Senior lawyers at global accountancy giant EY say the new entrant into the legal services market has benefited from the legal profession’s struggle to ‘figure us out’.

EY Law’s Matthew Kellett (pictured), head of law, financial services, told the Gazette that many solicitors still referred to the ‘big four’ accountancy firms as ‘accountants’.

But Kellett stressed that just over half of EY’s business is management consultancy: ‘We are an accountancy firm culturally but not a firm of accountants. It suits us that people cannot figure us out or have not done so yet.’

Philip Goodstone, head of law, UK and Ireland, said the firm’s competitors are ‘whoever is strong’ in any market EY Law is competing for work.

Goodstone said EY Law is ‘not trying to replace what the market already has’. But he added: ‘If we cannot position ourselves differently and distinctly, there’s no point doing what we do.

‘Our fixation is on what we’re doing, not on how the market chooses to box us.’

EY became the third of the ‘big four’ to be granted an alternative business structure licence by the Solicitors Regulation Authority in 2014 along with PwC Legal and KPMG. Deloitte has said it has no plans to go down the ABS route.

EY said at the time it expected to have a legal presence in more than 80 jurisdictions by 2017.

‘Even the biggest magic circle firms have a footprint in about 20 jurisdictions. We do other assignments where we’re covering 70 jurisdictions,’ Kellett said.

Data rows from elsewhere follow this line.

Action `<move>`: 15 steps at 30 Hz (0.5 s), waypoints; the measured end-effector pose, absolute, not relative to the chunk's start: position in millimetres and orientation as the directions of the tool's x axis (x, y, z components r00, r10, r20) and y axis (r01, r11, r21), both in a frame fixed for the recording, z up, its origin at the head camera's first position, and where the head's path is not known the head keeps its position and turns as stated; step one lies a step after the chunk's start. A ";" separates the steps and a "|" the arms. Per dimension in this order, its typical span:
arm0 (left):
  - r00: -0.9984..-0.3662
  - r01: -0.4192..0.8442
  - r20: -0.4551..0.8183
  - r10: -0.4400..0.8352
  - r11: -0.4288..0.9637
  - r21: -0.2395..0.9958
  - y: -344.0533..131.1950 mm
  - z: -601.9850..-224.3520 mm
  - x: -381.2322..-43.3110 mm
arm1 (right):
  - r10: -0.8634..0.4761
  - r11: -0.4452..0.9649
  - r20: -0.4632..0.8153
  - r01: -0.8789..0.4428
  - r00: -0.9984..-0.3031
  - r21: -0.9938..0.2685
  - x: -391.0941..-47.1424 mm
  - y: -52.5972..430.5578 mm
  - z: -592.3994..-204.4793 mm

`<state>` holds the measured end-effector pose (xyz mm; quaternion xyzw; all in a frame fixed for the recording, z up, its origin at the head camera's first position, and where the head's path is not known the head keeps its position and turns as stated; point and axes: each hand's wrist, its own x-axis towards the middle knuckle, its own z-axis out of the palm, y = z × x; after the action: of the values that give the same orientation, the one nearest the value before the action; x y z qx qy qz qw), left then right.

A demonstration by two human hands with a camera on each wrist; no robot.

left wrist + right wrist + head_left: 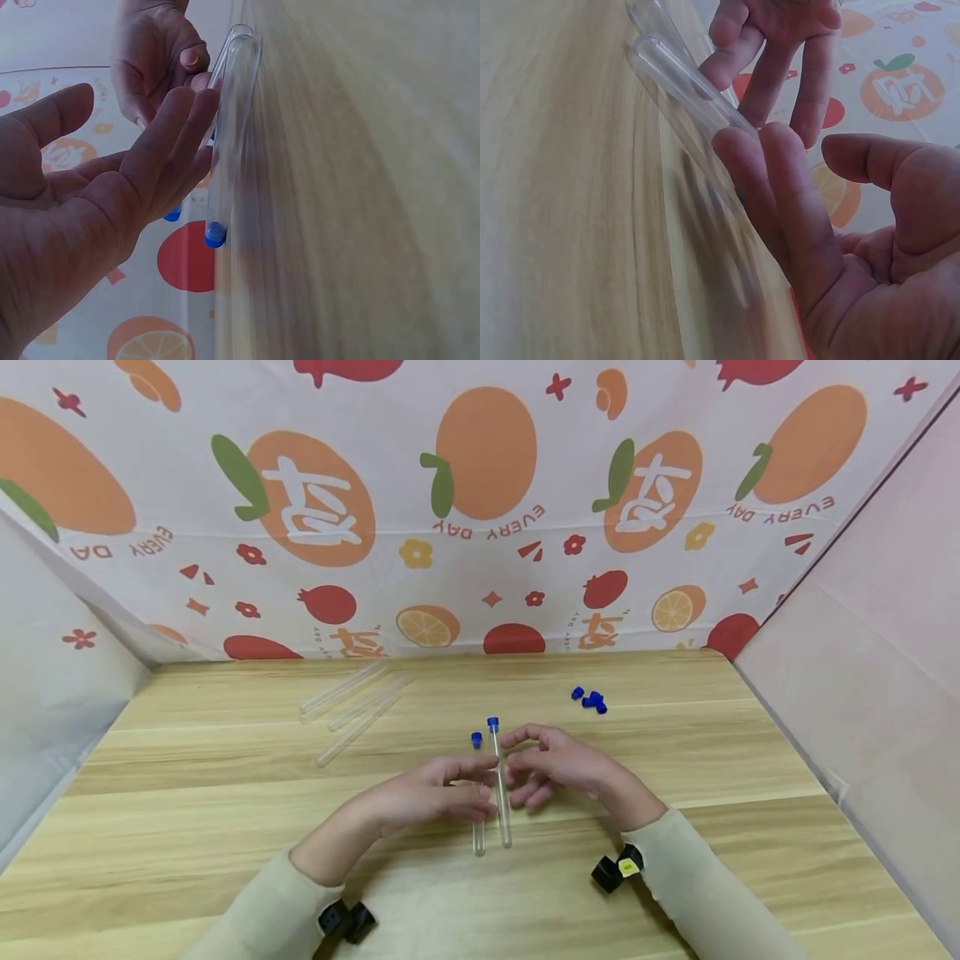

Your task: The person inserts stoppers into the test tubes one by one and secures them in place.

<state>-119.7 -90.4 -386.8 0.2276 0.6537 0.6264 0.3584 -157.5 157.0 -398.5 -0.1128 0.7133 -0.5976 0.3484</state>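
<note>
Two clear test tubes with blue caps lie side by side on the wooden table, caps pointing away from me. The right tube shows nearly whole in the head view. Fingers of my left hand cover the middle of the left tube, their tips right at the right tube. From the other side, my right hand has its fingertips close beside the right tube, palm facing inward. Both hands have loosely extended fingers, thumbs apart from the tubes. The left wrist view shows a tube along the left fingertips.
Several uncapped clear tubes lie slanted at the back left of the table. A small cluster of blue caps sits at the back right. A fruit-print cloth hangs behind the table, with pale sheets at both sides.
</note>
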 end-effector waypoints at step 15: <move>-0.588 -0.165 -0.190 0.786 0.114 0.980 -89.5 -388.0 -116.1 | -0.618 0.338 -0.402 0.233 -0.676 -0.912 -151.6 158.5 -402.9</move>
<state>-116.1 -89.5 -388.0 0.2427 0.6401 0.6198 0.3836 -151.6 158.5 -402.9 -0.1326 0.7244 -0.5597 0.3800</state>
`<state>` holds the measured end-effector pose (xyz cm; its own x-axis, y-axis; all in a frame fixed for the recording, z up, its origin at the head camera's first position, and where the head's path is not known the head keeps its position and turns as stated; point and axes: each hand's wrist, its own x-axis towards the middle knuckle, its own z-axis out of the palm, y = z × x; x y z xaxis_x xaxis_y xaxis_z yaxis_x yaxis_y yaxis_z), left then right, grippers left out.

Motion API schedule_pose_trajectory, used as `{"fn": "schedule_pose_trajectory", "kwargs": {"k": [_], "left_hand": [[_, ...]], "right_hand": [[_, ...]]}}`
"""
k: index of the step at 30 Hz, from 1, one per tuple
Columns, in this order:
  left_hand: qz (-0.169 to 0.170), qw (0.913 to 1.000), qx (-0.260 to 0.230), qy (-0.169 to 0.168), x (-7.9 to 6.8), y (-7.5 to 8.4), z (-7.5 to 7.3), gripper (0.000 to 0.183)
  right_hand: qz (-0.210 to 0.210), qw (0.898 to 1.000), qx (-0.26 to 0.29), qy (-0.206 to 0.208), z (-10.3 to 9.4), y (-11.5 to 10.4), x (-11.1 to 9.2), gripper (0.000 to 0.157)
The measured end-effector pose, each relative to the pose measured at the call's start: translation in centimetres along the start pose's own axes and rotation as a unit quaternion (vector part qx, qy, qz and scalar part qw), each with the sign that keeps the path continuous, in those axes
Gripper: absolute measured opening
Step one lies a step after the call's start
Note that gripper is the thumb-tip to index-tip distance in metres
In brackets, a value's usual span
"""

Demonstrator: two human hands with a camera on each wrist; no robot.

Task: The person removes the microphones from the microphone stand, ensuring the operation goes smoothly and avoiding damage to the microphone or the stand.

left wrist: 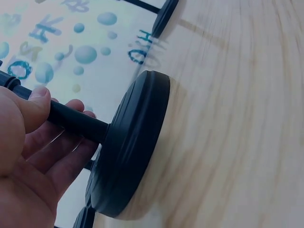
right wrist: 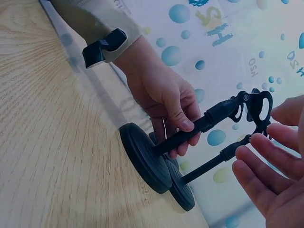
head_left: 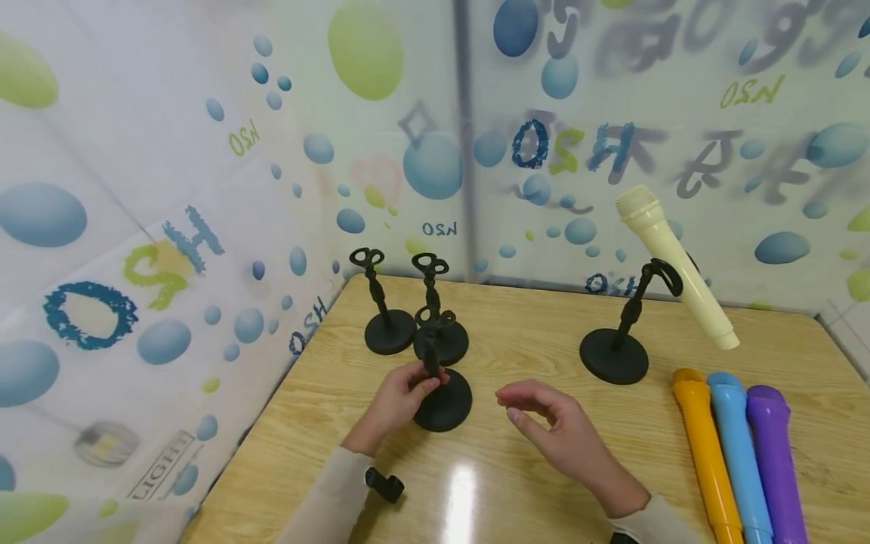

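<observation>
My left hand (head_left: 401,394) grips the pole of a black microphone stand (head_left: 445,404), with the thumb on one side and the fingers round the other. In the left wrist view its round base (left wrist: 135,147) looks flat on the wood. My right hand (head_left: 553,427) hovers to the right of this stand, fingers loosely bent and apart from it, holding nothing. Two more black stands, a left one (head_left: 387,332) and a right one (head_left: 442,351), stand just behind. In the right wrist view the gripped stand's clip (right wrist: 259,107) lies near my right fingers (right wrist: 259,147).
At the right a fourth stand (head_left: 615,355) bears a tilted cream microphone (head_left: 680,264). Orange (head_left: 707,453), blue (head_left: 741,453) and purple (head_left: 775,453) microphones lie side by side at the right front. A patterned curtain (head_left: 381,151) borders the wooden table (head_left: 530,332) at the back and left.
</observation>
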<state>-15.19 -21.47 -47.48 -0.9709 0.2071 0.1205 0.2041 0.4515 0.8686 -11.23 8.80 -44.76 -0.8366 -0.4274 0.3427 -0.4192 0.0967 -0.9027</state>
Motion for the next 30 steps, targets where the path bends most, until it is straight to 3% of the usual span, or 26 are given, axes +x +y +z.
{"fn": "schedule_pose_trajectory", "kwargs": {"k": [6, 13, 30], "left_hand": [[0.001, 0.9997, 0.010, 0.022, -0.6, -0.8, -1.1, 0.016], [-0.020, 0.9982, 0.021, 0.052, -1.2, -1.3, -2.4, 0.014], [-0.028, 0.9946, 0.033, 0.094, -2.8, -3.0, -5.7, 0.017]], "right_hand": [[0.004, 1.000, 0.006, -0.006, 0.3, -0.1, 0.2, 0.021], [0.000, 1.000, 0.013, -0.017, 0.7, 0.0, 0.5, 0.020], [0.007, 0.999, 0.027, -0.039, 1.5, -0.3, 1.0, 0.022]]}}
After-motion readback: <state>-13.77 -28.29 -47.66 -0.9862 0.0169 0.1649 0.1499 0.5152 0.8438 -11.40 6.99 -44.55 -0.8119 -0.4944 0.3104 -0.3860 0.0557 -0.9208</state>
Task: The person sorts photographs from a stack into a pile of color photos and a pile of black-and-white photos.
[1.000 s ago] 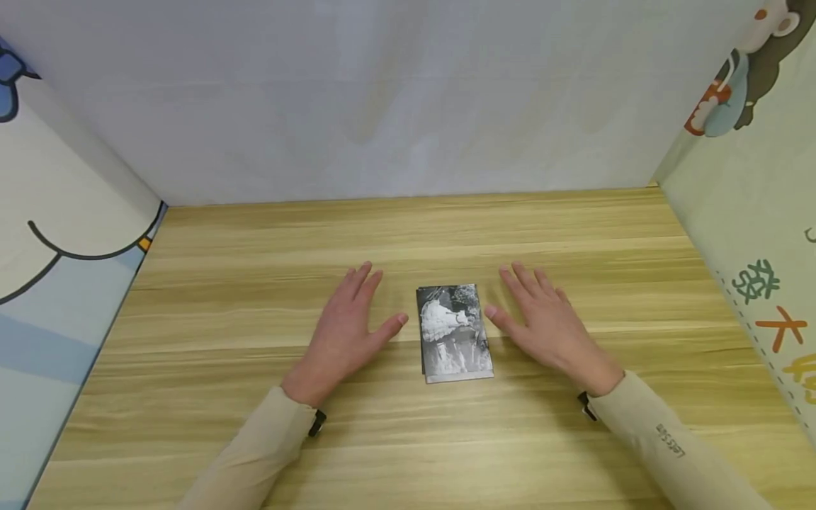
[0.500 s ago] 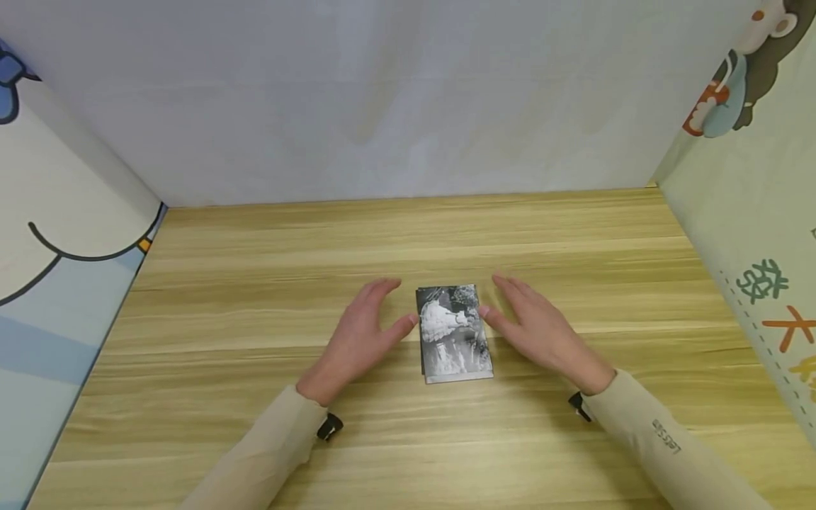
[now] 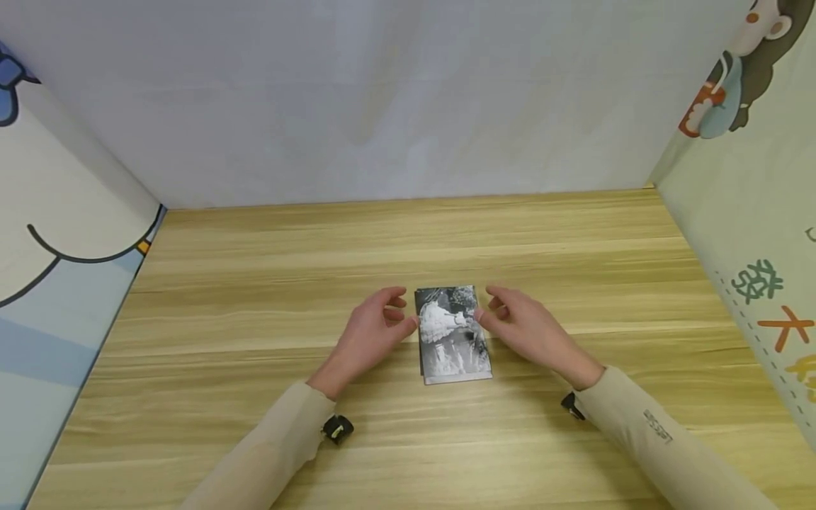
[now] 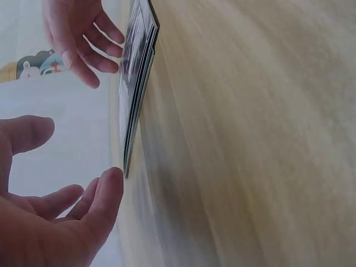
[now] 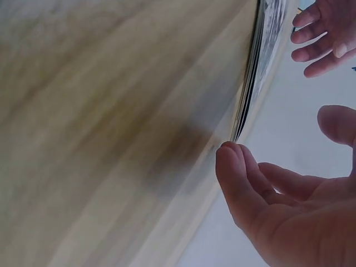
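Observation:
A small stack of black-and-white photo prints (image 3: 454,347) lies flat on the wooden table, its layers a little out of line along the left side. The top print shows a pale figure in a wide dress. My left hand (image 3: 376,327) is at the stack's left side, fingers loosely bent and thumb tip by the edge. On the other side my right hand (image 3: 525,326) mirrors it, its thumb overlapping the print's right edge in the head view. The layered edge of the prints (image 4: 139,83) shows in the left wrist view. Neither hand grips anything.
The wooden tabletop (image 3: 255,283) runs back to a plain pale wall sheet (image 3: 382,106). Side panels stand left and right, the right panel (image 3: 733,212) bearing cartoon and lettering prints. Dark straps with small devices sit at both wrists.
Both hands have moved inward toward the stack of prints, and their fingers have gone from spread and straight to loosely bent. The stack stays in place.

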A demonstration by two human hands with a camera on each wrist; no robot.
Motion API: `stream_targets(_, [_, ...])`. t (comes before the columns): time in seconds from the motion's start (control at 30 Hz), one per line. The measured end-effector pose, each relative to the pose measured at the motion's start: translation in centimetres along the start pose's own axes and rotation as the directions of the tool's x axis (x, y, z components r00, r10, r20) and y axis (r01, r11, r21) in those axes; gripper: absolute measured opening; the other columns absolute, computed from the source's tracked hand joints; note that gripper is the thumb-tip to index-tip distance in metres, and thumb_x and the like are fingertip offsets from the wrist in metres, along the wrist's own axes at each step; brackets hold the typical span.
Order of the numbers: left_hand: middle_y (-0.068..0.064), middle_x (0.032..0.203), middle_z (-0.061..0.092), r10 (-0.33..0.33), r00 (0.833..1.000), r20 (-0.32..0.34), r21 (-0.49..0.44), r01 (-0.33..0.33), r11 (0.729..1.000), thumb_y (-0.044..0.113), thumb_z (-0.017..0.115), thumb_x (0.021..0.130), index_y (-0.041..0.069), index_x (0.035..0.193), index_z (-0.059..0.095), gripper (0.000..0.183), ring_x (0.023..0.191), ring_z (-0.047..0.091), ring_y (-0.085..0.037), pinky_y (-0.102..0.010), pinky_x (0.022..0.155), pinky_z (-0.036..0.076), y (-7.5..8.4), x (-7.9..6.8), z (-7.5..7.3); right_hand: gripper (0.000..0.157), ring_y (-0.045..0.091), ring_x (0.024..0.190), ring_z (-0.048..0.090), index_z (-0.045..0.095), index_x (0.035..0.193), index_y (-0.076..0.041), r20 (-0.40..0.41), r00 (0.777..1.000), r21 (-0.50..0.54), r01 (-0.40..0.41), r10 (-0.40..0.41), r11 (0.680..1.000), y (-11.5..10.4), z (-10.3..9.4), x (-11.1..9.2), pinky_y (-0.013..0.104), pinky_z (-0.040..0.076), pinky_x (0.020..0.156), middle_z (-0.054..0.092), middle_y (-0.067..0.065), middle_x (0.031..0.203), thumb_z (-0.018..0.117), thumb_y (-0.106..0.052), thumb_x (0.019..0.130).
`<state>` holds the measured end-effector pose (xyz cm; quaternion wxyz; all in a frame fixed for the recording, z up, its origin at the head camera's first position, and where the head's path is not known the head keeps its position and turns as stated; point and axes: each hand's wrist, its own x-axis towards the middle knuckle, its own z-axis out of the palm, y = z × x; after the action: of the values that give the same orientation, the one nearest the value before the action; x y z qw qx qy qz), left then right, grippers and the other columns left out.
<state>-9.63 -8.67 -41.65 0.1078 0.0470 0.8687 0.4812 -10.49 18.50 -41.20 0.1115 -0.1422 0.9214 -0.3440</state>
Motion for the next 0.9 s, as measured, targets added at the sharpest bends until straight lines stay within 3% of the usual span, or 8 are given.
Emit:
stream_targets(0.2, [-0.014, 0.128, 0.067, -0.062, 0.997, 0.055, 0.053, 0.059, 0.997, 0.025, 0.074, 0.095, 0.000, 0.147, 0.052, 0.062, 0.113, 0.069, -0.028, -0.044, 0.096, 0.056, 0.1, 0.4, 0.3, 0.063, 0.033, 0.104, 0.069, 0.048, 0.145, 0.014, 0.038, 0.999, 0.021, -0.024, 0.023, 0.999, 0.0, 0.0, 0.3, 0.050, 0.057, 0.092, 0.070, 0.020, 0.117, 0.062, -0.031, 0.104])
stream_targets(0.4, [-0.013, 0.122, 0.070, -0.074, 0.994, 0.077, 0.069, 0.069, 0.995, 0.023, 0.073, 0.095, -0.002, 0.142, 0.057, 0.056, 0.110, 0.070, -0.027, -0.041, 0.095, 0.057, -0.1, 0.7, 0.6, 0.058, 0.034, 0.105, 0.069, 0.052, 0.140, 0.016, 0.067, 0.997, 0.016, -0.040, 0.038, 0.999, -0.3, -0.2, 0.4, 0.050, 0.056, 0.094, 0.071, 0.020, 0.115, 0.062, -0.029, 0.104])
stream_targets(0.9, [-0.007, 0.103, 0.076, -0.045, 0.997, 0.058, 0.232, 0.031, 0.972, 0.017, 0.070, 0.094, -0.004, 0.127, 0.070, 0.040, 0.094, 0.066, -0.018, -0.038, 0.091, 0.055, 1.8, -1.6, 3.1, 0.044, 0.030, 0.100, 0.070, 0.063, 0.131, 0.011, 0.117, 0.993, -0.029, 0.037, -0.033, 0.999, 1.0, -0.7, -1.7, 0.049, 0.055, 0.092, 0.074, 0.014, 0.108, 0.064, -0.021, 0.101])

At present the UK team has more than 40 lawyers, with plans to grow to 60 by the end of June. Goodstone said the UK team ‘should be something like 150 people or maybe more’ by 2020. The financial services legal team could grow to 75-100 lawyers, Kellett said.

The UK team will also take on between four and six trainees this year. Kellett said the financial services team will ‘get some trainees in due course’.

Goodstone added that growth was ‘not just a numbers game for us. We’re not looking to build just for building’s sake. Success for me will be when we get our first internally promoted partners’.